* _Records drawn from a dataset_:
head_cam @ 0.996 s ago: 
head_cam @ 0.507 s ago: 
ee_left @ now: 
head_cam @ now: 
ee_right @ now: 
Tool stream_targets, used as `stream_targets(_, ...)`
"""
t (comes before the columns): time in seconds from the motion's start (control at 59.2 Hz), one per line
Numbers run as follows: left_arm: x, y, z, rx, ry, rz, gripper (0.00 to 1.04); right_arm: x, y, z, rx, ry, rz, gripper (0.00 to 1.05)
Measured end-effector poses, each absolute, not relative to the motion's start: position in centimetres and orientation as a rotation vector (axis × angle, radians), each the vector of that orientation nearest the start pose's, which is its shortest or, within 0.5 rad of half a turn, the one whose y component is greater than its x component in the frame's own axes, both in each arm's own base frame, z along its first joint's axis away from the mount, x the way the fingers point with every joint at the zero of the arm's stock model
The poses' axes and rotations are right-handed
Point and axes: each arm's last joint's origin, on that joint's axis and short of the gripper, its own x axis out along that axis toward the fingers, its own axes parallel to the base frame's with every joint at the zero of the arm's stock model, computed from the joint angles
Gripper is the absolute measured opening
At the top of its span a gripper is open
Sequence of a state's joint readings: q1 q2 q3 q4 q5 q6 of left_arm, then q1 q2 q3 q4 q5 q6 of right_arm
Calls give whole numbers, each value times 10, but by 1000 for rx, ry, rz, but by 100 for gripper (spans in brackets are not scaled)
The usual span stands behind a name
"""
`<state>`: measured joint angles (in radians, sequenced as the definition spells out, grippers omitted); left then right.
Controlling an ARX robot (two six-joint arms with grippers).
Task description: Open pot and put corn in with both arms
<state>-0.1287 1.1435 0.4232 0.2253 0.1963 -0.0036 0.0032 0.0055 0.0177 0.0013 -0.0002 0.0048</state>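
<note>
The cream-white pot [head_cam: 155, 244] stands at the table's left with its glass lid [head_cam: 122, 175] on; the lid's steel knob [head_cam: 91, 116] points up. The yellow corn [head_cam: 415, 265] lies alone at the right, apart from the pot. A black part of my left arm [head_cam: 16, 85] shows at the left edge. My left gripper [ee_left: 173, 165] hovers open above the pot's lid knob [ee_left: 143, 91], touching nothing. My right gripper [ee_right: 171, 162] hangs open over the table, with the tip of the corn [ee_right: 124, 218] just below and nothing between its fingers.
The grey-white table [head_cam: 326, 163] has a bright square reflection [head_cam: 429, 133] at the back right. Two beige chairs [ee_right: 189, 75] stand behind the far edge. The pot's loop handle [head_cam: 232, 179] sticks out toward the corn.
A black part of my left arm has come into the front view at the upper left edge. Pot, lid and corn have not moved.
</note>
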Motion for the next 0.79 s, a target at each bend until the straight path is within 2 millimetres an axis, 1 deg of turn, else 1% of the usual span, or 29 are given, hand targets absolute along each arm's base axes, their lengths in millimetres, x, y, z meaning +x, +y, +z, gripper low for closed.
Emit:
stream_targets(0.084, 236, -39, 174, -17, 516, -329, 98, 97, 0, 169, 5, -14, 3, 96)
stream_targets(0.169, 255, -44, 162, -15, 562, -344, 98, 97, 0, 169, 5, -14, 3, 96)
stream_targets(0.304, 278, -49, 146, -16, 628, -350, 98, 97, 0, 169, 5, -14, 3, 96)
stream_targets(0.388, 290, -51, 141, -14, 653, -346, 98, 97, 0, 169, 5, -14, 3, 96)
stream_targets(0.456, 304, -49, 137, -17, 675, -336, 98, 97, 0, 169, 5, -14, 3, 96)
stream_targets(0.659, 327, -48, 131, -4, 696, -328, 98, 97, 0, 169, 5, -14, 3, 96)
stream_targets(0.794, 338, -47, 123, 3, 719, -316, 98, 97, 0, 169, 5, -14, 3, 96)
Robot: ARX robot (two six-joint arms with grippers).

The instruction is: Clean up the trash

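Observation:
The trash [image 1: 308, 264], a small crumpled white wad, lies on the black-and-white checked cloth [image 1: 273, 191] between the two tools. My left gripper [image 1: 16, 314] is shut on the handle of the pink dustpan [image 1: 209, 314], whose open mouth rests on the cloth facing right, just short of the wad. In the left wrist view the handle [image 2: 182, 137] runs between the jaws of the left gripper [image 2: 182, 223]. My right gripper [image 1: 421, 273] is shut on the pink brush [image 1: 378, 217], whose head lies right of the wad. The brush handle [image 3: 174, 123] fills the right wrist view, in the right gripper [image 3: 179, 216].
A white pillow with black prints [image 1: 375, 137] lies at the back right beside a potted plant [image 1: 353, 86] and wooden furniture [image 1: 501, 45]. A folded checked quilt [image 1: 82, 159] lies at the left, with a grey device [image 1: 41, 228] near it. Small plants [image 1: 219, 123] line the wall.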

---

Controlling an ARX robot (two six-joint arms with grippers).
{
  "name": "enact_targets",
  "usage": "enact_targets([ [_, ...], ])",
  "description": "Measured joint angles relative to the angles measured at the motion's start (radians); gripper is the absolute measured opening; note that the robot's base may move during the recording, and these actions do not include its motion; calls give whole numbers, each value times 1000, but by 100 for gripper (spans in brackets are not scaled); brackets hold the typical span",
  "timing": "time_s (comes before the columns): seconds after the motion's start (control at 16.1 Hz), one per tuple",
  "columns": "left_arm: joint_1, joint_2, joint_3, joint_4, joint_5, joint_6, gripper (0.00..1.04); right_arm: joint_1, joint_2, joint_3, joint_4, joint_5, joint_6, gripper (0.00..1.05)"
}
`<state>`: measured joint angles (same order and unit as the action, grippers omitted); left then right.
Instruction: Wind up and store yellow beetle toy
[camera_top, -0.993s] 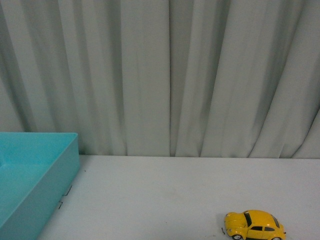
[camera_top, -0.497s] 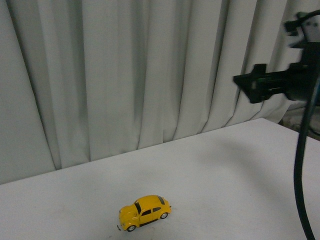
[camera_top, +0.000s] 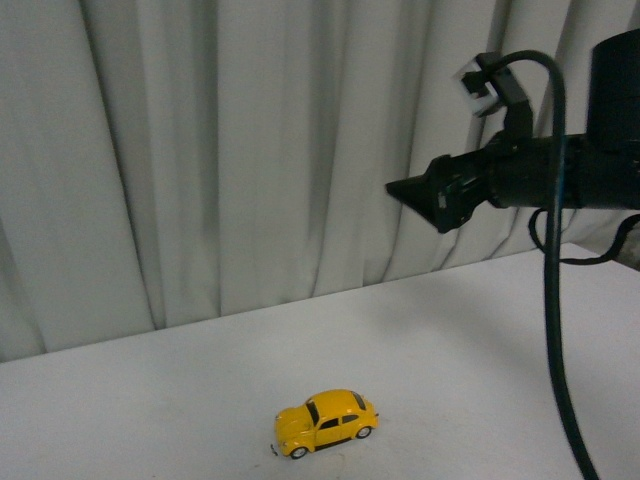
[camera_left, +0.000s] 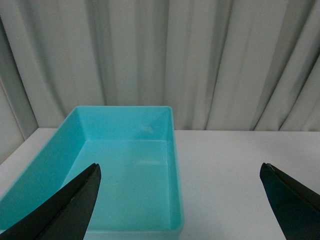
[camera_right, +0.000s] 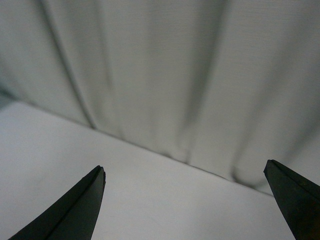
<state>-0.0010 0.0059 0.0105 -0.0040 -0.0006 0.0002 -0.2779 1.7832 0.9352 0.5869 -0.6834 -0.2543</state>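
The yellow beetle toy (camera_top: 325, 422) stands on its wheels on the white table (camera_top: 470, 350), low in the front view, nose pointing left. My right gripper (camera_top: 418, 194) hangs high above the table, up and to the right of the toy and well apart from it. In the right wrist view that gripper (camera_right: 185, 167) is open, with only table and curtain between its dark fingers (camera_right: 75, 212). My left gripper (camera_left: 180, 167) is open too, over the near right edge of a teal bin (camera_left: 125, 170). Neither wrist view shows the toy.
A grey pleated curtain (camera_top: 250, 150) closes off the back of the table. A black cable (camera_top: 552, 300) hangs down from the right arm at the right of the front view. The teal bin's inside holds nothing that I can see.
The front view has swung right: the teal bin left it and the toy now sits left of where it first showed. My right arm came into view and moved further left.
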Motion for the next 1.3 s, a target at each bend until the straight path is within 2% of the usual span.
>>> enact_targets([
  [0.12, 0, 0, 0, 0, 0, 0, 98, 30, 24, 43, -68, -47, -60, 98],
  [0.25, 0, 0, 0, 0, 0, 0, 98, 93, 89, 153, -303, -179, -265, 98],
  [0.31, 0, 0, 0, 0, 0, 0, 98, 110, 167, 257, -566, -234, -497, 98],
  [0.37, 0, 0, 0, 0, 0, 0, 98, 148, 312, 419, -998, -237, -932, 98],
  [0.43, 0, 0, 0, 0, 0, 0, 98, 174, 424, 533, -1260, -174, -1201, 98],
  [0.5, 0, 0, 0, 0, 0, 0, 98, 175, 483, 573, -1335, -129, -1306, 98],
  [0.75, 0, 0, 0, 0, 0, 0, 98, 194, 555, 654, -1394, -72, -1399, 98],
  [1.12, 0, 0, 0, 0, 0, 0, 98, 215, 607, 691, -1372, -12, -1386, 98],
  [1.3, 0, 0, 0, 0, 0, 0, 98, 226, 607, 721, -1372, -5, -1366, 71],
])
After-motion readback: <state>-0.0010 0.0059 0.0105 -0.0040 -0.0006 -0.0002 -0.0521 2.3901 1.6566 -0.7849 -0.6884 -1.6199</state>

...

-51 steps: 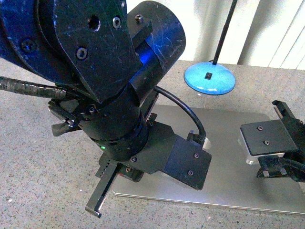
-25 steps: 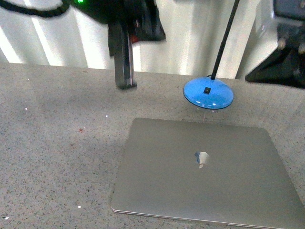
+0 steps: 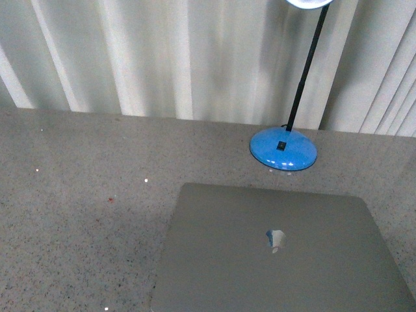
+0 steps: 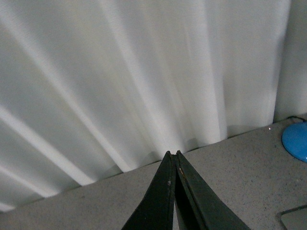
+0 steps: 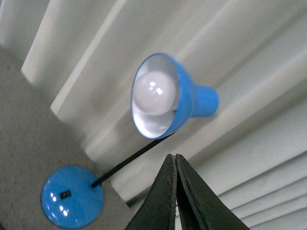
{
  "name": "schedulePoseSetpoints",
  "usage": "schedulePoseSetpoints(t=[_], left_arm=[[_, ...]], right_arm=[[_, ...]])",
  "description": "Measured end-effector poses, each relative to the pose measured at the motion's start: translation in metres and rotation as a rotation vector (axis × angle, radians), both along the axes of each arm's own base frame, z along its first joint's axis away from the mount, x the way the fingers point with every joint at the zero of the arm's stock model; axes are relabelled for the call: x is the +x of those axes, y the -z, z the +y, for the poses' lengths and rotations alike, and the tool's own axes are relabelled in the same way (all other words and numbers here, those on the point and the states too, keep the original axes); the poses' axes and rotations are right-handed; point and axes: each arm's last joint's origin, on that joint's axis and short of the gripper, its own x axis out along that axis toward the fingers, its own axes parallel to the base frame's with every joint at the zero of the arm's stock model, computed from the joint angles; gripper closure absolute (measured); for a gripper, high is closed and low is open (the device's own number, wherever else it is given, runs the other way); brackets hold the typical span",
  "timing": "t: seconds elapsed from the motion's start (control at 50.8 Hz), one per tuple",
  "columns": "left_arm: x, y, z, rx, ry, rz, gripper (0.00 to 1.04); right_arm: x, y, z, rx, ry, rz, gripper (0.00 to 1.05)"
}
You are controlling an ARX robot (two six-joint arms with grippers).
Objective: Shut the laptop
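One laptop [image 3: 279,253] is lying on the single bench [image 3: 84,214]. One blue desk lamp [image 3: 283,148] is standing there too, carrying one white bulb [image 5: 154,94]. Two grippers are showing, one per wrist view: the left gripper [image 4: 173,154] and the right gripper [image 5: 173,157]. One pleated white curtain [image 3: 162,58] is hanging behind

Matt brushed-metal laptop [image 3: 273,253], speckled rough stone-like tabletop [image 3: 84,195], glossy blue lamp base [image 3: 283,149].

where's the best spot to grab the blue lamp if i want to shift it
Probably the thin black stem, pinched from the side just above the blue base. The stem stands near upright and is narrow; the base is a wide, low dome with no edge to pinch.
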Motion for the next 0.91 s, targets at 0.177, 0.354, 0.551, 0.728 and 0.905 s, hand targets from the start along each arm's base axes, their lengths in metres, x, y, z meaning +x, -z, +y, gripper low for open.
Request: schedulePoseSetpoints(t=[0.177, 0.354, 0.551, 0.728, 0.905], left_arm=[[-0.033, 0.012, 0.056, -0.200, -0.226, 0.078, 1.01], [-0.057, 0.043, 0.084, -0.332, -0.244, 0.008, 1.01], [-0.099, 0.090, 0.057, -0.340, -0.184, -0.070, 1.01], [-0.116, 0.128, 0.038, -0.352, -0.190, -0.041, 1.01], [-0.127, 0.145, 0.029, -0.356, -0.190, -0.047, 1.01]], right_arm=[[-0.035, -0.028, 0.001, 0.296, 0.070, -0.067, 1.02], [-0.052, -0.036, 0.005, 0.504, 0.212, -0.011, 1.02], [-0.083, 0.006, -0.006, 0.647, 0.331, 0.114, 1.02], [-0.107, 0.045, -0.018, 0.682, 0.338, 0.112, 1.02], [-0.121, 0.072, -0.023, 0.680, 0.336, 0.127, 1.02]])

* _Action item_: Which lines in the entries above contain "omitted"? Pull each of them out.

* _Exercise solution_:
`<state>`: measured joint angles (in radians, sequenced as the definition spells out, grippers omitted); left then right.
`<state>`: measured joint angles (same order and unit as the action, grippers omitted); left then right.

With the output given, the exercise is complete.